◆ PROBLEM DESCRIPTION ◆
Counting every line in the records below that holds "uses", give the total and add nothing.

◆ EXERCISE INPUT ◆
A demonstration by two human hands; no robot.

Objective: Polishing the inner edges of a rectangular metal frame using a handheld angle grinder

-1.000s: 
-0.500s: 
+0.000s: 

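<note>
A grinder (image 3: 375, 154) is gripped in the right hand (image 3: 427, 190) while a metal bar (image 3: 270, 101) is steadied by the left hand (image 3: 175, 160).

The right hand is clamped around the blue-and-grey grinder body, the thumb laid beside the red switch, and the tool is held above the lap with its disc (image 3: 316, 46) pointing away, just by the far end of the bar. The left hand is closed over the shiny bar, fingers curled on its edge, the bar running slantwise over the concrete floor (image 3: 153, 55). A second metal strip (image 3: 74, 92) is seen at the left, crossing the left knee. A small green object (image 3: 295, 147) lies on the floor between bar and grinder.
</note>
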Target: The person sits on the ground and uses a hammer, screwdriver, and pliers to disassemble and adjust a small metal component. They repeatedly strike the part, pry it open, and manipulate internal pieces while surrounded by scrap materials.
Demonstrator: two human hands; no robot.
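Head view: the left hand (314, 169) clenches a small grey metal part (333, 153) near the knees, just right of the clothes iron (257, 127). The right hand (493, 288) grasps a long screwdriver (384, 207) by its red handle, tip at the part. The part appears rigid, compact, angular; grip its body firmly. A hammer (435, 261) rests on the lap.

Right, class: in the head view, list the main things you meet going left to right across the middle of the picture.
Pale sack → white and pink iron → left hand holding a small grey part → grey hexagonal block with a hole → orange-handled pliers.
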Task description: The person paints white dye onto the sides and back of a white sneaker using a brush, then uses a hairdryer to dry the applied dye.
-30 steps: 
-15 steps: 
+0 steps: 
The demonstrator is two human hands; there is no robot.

◆ SOLUTION BELOW ◆
2